Lo notable es que se registran los nombres de estas humildes mujeres, mientras que, por el contrario, el todopoderoso monarca reinante está velado en el anonimato. De este modo, el narrador bíblico expresa su escala de valores. Todo el poder del faraón, la magnificencia exterior de su reino, el esplendor de su corte, sus colosales monumentos… todo es, en última instancia, insignificante, y debe convertirse en polvo porque se apoya en cimientos vacíos de contenido moral.
Siete veces en este breve episodio se repite el término comadrona, un índice de la importancia que las Escrituras otorgan a las acciones de las mujeres en su desafío a la tiranía y en su defensa de los principios morales. «Las parteras, temiendo a Dios, no hicieron lo que el rey de Egipto les había dicho; dejaron vivir a los niños». (Ex. 1:17.)
Enfrentadas a un conflicto irreconciliable entre la obediencia a la ley depravada del soberano y la lealtad a la ley moral de Dios, las parteras eligieron la moralidad. Su incumplimiento de la ley, sin embargo, no fue anunciado públicamente sino efectuado en privado. No podían revelar la verdad en respuesta al interrogatorio del faraón porque habrían sido retiradas de una situación en la que podrían salvar vidas.
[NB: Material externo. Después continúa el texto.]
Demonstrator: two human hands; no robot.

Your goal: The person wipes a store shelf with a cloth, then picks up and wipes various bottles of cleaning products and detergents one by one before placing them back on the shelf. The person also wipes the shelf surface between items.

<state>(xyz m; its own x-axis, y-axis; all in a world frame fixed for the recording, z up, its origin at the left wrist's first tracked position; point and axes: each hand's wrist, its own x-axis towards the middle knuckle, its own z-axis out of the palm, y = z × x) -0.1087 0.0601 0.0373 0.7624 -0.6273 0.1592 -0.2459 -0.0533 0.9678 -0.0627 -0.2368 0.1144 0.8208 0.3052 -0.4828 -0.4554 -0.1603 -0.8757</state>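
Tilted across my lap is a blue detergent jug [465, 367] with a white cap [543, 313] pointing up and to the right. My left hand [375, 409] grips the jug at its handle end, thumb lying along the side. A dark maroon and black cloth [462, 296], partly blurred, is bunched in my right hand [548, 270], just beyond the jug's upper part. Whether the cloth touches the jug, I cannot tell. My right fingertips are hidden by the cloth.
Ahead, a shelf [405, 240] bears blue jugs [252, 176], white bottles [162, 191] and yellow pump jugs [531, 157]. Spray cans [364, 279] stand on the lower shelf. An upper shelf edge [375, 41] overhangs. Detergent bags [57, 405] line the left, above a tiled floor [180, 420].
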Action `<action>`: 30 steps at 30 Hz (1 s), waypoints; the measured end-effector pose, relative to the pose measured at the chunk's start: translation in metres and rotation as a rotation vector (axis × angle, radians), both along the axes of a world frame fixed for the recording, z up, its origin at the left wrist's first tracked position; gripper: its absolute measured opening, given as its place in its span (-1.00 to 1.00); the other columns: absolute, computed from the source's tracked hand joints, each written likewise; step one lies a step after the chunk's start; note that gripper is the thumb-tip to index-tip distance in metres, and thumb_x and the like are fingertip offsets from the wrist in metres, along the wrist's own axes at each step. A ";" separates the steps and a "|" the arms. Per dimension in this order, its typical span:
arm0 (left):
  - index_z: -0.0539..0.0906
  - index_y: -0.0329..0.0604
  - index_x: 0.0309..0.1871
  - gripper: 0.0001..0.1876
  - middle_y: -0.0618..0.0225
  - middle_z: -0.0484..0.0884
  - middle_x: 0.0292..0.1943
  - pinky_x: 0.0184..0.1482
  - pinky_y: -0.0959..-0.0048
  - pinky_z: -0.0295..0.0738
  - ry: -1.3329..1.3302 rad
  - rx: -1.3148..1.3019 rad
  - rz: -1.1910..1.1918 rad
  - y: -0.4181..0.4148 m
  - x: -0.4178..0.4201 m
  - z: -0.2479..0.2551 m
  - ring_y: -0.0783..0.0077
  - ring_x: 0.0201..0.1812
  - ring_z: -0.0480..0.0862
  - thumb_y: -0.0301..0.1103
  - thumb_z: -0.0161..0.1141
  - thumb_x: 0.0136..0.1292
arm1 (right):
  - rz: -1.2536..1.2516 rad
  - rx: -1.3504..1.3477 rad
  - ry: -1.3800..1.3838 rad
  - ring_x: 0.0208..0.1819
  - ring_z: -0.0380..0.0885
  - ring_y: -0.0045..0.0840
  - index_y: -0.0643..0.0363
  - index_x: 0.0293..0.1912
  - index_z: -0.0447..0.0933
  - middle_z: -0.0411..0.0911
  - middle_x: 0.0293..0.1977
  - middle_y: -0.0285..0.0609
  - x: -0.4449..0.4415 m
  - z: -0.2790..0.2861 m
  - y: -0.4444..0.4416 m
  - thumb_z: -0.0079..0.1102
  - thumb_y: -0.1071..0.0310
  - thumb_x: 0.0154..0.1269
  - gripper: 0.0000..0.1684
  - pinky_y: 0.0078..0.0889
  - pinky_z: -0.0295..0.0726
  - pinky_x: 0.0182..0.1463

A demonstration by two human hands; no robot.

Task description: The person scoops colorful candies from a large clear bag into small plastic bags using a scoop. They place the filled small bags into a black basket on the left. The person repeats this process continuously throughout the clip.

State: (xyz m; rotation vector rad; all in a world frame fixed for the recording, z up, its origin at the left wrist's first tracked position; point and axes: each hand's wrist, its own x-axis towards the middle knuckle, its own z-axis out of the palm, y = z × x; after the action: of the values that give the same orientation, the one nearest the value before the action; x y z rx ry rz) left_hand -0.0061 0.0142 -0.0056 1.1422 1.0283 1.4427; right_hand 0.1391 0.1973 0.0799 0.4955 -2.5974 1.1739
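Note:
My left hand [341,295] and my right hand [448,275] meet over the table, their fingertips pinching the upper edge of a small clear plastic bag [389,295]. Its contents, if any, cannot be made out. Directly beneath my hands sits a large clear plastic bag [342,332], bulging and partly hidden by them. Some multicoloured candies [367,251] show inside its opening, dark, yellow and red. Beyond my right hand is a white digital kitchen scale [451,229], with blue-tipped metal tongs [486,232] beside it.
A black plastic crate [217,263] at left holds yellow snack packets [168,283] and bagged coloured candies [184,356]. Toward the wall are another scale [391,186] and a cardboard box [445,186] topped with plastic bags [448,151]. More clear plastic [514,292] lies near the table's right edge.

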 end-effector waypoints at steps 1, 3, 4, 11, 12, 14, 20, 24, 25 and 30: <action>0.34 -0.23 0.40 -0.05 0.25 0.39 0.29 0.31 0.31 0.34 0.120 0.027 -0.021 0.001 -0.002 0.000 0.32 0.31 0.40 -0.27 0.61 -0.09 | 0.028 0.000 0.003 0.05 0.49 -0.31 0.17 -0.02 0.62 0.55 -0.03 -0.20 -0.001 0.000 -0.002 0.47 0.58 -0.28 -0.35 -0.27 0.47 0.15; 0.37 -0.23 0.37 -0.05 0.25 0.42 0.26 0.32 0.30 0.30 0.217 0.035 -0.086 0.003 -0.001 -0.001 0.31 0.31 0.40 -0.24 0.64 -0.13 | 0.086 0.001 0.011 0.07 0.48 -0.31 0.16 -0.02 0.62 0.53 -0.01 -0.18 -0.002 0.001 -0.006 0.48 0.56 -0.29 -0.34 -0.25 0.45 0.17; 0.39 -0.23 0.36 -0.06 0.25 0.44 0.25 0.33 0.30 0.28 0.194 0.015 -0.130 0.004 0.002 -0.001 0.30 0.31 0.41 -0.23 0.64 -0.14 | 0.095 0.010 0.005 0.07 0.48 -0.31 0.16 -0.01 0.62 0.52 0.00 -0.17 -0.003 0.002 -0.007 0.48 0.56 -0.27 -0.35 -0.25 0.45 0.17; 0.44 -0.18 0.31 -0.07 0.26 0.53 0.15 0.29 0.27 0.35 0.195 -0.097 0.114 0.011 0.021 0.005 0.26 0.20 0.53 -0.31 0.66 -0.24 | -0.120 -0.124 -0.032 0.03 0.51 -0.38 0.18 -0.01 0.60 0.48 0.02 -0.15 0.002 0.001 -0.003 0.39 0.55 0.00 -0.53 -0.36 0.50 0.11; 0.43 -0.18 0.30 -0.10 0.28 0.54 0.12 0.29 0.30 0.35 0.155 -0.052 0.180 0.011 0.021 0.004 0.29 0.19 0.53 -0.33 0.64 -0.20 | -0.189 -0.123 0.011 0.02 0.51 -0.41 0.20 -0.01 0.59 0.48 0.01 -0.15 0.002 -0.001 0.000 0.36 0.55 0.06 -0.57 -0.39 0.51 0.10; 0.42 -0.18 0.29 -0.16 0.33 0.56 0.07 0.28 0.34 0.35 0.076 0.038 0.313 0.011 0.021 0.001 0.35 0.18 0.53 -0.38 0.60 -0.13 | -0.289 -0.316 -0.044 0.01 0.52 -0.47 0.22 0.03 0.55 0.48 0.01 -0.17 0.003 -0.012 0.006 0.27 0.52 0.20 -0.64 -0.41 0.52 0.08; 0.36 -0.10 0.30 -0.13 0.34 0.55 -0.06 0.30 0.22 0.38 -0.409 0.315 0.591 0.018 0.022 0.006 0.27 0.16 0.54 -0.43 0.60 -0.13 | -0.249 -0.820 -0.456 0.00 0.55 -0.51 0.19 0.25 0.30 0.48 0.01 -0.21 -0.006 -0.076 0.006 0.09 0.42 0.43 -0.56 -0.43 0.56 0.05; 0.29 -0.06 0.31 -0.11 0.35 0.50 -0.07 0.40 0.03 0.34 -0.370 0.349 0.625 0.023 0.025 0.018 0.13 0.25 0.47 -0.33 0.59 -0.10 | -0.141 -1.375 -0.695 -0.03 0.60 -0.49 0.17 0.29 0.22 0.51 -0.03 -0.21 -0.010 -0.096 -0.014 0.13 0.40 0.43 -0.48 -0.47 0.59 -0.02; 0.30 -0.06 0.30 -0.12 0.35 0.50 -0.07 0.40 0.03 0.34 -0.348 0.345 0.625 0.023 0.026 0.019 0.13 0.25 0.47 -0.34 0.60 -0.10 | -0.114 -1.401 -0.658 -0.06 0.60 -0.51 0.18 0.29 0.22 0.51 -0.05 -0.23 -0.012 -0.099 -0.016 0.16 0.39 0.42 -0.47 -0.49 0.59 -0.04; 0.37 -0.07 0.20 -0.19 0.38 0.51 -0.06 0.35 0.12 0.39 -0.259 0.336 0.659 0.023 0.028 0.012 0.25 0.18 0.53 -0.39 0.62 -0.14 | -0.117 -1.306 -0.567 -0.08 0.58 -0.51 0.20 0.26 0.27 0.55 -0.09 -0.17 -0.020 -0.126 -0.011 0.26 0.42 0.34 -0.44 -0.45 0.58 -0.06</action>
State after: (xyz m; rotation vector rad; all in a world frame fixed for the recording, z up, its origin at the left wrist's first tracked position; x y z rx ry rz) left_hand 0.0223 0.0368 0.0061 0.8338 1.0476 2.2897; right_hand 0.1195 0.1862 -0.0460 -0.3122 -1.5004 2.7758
Frustrado una vez más en sus malvados designios, el faraón alistó entonces a «todo este pueblo» en un esfuerzo nacional para aniquilar al pueblo de Israel. Todos los varones recién nacidos deben ser ahogados en el río Nilo. (Ex. 1:22.) Este decreto está teñido de ironía, ya que el mismo medio de destrucción que eligió -el agua- acaba llevando al instrumento de su propio castigo, el niño Moisés, a los brazos de su hermana.